The city of L.A. Noire
Why I Love
I’ve been to Los Angeles, and I didn’t like it much.
In Why I Love, PC Gamer writers pick an aspect of PC gaming that they love and write about why it's brilliant. Today, Andy walks the beat in Los Angeles.
I’ve been to Los Angeles, and I didn’t like it much. It’s hot, it’s crowded, it’s filthy, and you can’t walk anywhere. But as a setting for a work of fiction, it’s one of my favourite places. From Raymond Chandler’s Philip Marlowe novels to Ridley Scott’s Blade Runner, the City of Angels is a resonant setting for a story. A lot of games are set there, but only one captures the dark, romantic urban sprawl found in the best LA fiction: Rockstar’s ambitious, flawed detective adventure L.A. Noire.
Compared to Grand Theft Auto V’s dense parody of the city, L.A. Noire’s setting doesn’t look all that impressive, at least not technically. But what has endured is its almost perverse attention to detail. Developer Team Bondi’s reported budget for the game was $50 million, and you can see it in every lovingly detailed street corner, costume, prop, and licensed, period-appropriate vehicle. Playing L.A. Noire is like time travel, and it makes me wish more developers would squander obscene amounts of money creating authentic historical settings like this.
There are dozens of famous landmarks to visit, from Grauman’s Chinese Theatre to the Bradbury building, but the impressive detail in L.A. Noire goes much deeper. I spent a good ten minutes just studying a breakfast table in a suspect’s house. There are two plates with the remnants of toast and maybe beans. A salt and pepper shaker. A coffee pot. Some unopened mail. I imagined someone at Team Bondi researching, modelling, and texturing this stuff, and realised just how much love was poured into these environments. This kind of absurd, granular realism will be missed by most players, but even if you don’t notice it, it’s what makes L.A. Noire’s settings so convincing.

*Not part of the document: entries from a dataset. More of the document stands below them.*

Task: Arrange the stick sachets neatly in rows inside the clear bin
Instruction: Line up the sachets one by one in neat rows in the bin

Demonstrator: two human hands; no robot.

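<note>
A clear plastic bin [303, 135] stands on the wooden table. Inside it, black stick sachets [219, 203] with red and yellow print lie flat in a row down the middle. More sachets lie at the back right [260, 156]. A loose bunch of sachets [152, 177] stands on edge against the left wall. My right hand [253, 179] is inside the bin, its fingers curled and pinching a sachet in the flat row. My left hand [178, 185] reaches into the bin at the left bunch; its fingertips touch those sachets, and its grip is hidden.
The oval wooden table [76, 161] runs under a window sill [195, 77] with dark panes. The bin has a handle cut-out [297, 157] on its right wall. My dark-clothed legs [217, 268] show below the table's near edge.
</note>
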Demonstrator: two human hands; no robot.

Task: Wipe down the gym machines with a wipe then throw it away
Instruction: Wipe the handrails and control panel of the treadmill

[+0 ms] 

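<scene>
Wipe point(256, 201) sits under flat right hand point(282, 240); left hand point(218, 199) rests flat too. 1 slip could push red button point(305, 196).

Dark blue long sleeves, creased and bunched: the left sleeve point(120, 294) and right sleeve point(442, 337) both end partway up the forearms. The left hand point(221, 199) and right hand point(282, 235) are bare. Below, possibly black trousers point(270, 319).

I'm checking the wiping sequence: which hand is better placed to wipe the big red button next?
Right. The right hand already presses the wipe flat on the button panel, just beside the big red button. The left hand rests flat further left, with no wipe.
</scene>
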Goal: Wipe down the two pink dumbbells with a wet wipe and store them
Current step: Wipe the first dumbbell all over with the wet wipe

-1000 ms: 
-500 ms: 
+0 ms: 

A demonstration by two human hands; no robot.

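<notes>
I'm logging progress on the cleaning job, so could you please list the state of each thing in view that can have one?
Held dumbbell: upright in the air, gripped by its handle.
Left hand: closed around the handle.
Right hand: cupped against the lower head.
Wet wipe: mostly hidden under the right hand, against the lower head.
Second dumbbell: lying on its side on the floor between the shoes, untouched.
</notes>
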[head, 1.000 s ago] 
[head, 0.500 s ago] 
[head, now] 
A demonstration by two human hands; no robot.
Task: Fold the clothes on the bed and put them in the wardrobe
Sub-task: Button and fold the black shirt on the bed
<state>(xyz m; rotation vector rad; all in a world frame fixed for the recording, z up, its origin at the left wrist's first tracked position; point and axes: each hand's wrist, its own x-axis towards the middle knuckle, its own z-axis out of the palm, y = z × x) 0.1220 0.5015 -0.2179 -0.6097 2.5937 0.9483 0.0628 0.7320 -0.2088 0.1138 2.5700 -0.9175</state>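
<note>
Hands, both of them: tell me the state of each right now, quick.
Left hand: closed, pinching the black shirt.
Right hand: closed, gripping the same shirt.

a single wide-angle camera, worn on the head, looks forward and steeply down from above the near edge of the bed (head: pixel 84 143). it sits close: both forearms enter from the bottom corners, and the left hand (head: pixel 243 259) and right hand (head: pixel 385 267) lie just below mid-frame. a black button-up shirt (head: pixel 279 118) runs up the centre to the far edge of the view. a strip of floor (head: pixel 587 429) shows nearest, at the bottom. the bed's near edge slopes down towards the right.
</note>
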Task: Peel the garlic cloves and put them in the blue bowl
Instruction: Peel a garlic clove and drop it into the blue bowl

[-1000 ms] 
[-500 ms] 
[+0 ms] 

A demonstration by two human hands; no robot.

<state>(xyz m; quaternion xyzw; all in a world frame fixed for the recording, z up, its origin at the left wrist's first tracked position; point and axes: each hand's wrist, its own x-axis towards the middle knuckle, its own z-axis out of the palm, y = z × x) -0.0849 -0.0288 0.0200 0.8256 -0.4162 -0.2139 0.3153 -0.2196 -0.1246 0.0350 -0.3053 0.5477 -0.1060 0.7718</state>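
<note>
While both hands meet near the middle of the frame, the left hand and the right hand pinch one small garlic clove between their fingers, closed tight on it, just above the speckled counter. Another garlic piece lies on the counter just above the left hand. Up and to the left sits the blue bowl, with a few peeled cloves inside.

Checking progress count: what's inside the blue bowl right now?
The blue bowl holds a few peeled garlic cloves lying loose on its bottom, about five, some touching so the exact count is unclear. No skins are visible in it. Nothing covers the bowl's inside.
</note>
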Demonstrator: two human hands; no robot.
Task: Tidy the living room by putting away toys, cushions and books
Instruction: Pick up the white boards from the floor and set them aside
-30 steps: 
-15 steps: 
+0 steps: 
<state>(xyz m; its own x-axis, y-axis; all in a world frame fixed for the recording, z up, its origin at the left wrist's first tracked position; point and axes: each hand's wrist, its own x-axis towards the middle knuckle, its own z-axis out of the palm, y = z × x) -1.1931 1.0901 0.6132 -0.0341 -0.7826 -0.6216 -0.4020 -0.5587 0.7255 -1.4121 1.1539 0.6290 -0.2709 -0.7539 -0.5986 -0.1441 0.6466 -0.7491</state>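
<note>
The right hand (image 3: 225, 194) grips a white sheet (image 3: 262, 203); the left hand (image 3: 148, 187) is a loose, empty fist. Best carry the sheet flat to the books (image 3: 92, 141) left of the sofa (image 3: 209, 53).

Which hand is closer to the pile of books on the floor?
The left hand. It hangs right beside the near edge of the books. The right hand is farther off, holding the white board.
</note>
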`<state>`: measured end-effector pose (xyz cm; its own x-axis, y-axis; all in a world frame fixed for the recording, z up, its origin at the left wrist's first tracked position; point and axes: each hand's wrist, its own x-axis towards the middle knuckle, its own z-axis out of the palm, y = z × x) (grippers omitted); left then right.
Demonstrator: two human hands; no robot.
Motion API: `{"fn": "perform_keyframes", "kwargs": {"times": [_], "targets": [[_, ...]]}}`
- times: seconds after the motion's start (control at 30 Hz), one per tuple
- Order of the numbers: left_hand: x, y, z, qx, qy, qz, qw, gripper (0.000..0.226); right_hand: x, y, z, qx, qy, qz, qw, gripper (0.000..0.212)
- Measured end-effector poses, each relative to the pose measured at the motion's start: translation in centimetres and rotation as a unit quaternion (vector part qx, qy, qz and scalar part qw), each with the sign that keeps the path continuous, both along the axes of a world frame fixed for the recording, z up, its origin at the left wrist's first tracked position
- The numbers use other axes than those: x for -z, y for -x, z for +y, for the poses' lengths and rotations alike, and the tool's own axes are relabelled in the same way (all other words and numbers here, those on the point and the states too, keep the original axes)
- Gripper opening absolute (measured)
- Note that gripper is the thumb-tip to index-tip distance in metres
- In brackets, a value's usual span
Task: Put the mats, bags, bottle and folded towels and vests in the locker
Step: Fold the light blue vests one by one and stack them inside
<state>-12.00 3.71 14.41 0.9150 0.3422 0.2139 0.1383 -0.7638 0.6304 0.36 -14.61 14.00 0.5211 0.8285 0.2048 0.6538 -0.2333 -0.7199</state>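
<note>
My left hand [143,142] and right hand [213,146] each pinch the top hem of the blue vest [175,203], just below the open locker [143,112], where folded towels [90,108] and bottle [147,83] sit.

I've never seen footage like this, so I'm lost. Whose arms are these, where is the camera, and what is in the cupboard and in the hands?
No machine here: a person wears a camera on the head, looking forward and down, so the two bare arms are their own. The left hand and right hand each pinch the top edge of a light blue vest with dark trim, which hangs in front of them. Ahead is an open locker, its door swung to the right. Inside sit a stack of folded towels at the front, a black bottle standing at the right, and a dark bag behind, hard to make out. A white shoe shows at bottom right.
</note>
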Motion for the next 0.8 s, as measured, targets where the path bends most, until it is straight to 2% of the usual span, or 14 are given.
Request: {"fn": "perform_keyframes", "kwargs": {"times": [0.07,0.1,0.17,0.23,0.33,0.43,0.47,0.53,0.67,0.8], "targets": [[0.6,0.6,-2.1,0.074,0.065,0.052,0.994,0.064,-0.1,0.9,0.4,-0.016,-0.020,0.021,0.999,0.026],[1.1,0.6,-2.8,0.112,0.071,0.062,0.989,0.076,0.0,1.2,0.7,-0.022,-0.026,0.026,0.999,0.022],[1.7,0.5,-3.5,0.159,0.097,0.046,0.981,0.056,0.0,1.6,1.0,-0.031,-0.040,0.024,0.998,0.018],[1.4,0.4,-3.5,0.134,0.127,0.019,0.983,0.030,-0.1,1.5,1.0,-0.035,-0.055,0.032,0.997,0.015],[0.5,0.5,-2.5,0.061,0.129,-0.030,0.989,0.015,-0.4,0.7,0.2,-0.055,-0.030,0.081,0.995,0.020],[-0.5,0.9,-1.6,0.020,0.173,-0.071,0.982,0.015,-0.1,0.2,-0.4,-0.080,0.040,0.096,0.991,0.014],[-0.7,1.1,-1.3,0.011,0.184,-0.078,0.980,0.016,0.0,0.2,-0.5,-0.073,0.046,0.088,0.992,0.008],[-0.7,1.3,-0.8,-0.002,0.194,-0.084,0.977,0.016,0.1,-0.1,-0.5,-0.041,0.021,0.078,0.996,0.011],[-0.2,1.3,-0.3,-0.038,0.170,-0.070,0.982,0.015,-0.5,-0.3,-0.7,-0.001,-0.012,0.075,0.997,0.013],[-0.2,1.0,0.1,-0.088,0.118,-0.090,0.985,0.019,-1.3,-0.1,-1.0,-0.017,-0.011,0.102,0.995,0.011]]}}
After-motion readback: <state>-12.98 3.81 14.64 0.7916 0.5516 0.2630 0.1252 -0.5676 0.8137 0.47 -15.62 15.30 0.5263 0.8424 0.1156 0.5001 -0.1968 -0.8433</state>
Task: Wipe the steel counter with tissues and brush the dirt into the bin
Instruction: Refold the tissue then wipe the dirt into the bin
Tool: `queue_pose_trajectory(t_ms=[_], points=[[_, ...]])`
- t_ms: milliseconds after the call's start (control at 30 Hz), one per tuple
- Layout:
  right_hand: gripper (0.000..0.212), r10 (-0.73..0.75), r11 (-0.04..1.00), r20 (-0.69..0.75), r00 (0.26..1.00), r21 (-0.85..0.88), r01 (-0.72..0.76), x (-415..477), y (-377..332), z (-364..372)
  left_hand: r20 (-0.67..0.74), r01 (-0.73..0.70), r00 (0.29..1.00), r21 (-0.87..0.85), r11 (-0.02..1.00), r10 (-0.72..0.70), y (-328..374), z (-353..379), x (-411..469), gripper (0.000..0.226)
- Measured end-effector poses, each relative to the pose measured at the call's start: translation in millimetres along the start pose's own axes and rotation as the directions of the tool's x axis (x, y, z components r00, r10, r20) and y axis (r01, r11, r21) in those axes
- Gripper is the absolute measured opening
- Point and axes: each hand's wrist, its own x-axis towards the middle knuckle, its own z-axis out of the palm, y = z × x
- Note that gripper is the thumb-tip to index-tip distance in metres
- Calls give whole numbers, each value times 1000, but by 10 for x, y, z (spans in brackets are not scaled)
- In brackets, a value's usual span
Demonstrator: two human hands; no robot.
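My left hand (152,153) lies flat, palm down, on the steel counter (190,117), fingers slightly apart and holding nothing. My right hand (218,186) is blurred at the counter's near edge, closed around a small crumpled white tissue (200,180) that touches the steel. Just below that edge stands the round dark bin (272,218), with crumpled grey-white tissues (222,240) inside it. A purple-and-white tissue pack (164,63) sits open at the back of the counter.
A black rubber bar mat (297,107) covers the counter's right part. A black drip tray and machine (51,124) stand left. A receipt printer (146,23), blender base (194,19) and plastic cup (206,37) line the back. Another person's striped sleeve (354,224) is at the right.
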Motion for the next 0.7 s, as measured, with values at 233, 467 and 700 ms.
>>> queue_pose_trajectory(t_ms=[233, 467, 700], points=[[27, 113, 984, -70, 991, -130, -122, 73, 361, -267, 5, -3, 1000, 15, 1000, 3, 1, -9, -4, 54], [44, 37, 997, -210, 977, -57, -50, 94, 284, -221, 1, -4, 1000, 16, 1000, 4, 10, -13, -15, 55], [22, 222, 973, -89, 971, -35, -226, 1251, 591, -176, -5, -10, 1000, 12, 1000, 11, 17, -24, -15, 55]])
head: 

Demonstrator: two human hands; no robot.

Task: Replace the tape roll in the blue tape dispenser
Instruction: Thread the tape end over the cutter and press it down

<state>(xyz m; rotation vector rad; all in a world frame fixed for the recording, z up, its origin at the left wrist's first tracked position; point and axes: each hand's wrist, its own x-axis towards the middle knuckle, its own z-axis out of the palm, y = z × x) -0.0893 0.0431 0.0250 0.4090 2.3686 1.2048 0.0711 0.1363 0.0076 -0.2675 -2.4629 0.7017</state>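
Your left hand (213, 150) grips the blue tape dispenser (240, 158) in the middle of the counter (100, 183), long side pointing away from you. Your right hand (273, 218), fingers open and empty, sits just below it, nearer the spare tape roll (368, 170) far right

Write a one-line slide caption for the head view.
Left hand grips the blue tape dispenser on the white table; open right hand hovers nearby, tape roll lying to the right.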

You visit a lot of people’s houses in L.A. Noire, from crummy one-room apartments to the palatial homes of the rich and famous. Every item of furniture, kitchen appliance, and food wrapper has been painstakingly researched and replicated. The interiors are cluttered and lived-in, and environmental clues will often subtly hint at the truth behind a case. Those plates, for example. The woman in the house says she’s been alone all morning, so why are there two recently-eaten breakfasts on the table? The game doesn’t point this little detail out, but leaves you to discover it for yourself.
Nosing around these cluttered interiors is encouraged as you search for clues and details to grill suspects about. An insurance policy, a photo torn in half, a love letter. But in the city itself, the detail is just there, and you’re never forced to look at it. You can even skip the driving sections, forcing your partner to drive between crime scenes. But it’s driving around where you really get a feel for the game’s vivid urban landscape: the architecture, the cars, the fashion, the light, the mood. You’ll drive past a diner and see people inside, eating hamburgers and reading newspapers. Drive to the top end of the map and you’ll see the old ‘Hollywoodland’ sign perched in the hills that loom over the city.
The music only adds to the powerful feeling of stepping into history.
One of my favourite details is the music that leaks through the windows of passing cars. L.A. Noire’s radio station, KTI, enforces the period setting, and there’s some really great music playing on there: Bing Crosby and The Andrews Sisters’ ‘Pistol Packin’ Mama’, T-Bone Walker’s ‘Bobby Sox Blues’, Hank Williams’ ‘Move It On Over’. Anyone who’s finished the game will have these tracks permanently etched into their brains. Combined with the visuals—and other touches such as advertising billboards and radio commercials—the music only adds to the game’s powerful feeling of stepping into history.
It’s a shame L.A. Noire came out in 2011, because just imagine how its period city would look recreated by today’s technology. I really doubt Rockstar will ever return to it, especially now that Team Bondi is no more, but I hope they do. Not only do I want to see a version of 1940s Los Angeles with the visual fidelity of GTA’s Los Santos, but I feel that the detective elements could be fl eshed out more. L.A. Noire is an enjoyable police procedural, but it still feels to me like a proof of concept for something much grander. Reviews were mixed, and many people look back on the game as a failed experiment, but I’ll always love it and its remarkable city. I won’t be returning to the real place any time soon, though.